Partners' Institution
Södertörn University
Lidgren, A., Rodhe, H., Huisingh, D., 2006. A systemic approach to incorporate sustainability into university courses and curricula. Journal of Cleaner Production, Sustainability In Higher Education: What is Happening? 14, 797–809.
Thematic Area
Environmental studies
This article is based on an analysis of Lund University that took place during the summer and autumn of 2004 (available for download at, click library and publications). The university had experienced a loss of momentum in their progress regarding environmental issues. The purpose of the study was to identify barriers to including sustainability-related content throughout Lund University curricula, and eventually to develop solutions to eliminate/overcome these barriers. The article describes how Meadows' “Places to intervene in a system” [Meadows D. Leverage points: places to intervene in a system. Hartland, VT, USA: Sustainability Institute; 1999] was used as a tool to systematically discover these barriers. The same intervention places are used as a basis for deriving solutions to eliminate/overcome the barriers. The main conclusions of this article are that Meadows list can be a useful tool toa.systematically identify and characterise the barriers towards achieving the organisational objective of incorporating SD into courses and curricula;b.identify ways to overcome these barriers;c.increase chances that these barriers are addressed with sufficient leverage.The authors also experienced that the work method described here provides excellent fuel for creativity.
Relevance for Complex Systems Knowledge
This article look at universities as a complex system and the opportunities to change its curricula to include sustainability. It uses Meadows' leverage points as a tool for analysis of barriers to success and opportunities for change.

At work is a system of subsystems, the faculty, the administration and students all working on different timescales and with different expectations. The empirical study cover interviews with faculty and students to assess barriers and get ideas on how to measure success.

A selection of possible leverage points are selected. First the article analysis the current paradigm of the university (leverage point 2) and finds that it contains several barriers to sustainability teaching:

Disciplinary deep specialization counter the holistic view needed for sustainability
Knowledge should be delivered by experts, creating a barrier for teachers to take on teaching outside their own field
Knowledge evolves through critiscism, makes teachers afraid of introducing sustainability and face critique
Universities are institutions of rationality, and introducing sustainability may risk the label of rationality

Second, the analysis continues with the current goal (leverage point 3) to find that 3 of four possible goals are in place, but not necessarily being conducive to sustainability -  socialization of students (into knowledge paradigms), vocational goal (knowledge and skills for the labour market), liberalisation (to grow as humans). The fourth goal, to find a place in the planetary whole, is rarely a part of the university goals.

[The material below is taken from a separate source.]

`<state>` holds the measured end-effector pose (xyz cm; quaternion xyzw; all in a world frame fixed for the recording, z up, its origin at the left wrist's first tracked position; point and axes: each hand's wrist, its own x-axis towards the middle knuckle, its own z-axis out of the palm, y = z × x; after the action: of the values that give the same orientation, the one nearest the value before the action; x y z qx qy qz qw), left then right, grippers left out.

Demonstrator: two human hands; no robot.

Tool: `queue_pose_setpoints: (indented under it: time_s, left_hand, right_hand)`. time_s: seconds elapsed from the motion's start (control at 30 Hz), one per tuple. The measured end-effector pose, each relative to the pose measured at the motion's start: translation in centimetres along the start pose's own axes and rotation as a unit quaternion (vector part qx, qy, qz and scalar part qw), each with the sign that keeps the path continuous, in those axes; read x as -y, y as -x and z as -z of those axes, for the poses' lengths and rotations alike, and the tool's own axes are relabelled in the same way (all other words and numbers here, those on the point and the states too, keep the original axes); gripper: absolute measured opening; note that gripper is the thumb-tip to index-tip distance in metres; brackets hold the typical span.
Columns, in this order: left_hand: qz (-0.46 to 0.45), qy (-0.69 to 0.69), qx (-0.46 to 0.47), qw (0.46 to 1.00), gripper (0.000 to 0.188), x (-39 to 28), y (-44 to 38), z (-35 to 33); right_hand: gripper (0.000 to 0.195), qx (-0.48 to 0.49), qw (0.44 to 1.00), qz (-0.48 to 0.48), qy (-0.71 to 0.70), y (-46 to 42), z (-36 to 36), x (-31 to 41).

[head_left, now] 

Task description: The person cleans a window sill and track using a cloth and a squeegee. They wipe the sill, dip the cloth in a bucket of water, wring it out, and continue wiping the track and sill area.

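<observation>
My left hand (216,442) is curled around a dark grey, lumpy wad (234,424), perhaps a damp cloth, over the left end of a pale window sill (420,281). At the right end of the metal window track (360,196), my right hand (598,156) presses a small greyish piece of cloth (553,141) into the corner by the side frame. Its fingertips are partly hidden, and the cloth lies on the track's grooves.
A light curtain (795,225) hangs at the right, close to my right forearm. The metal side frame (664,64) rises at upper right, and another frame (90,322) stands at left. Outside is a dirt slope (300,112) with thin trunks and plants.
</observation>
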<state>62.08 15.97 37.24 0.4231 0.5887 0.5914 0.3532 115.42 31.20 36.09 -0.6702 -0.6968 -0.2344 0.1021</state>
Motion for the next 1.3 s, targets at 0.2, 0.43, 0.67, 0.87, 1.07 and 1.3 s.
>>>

Third, the study looks into the opportunities to change  rules and tructures (leverage point 4) in this case related to how curricula change. The main finding was that there was no measures, merits or sanctions related to successfull inclusion of sustainability in the curricula.

Fourth, there were no clear information flows, neither on how sustainability was included o information available to teachers on how to include..
Point of Strength
The article examplifies how Meadows' leverage points can be used for a specific purpose, both as regards learning about barriers and learning about opportunities for change. It has value as it shows how current paradigms at universities may impede them from taking on the role as sustainability agents. On conclusion is particularly valid in the context of sustainability change- university teachers must also be allowed to be learners ans sustainability issues are new to many. The study approach could be replicated at their universities, and could be further developed to engage teachers and students in a joint learning process.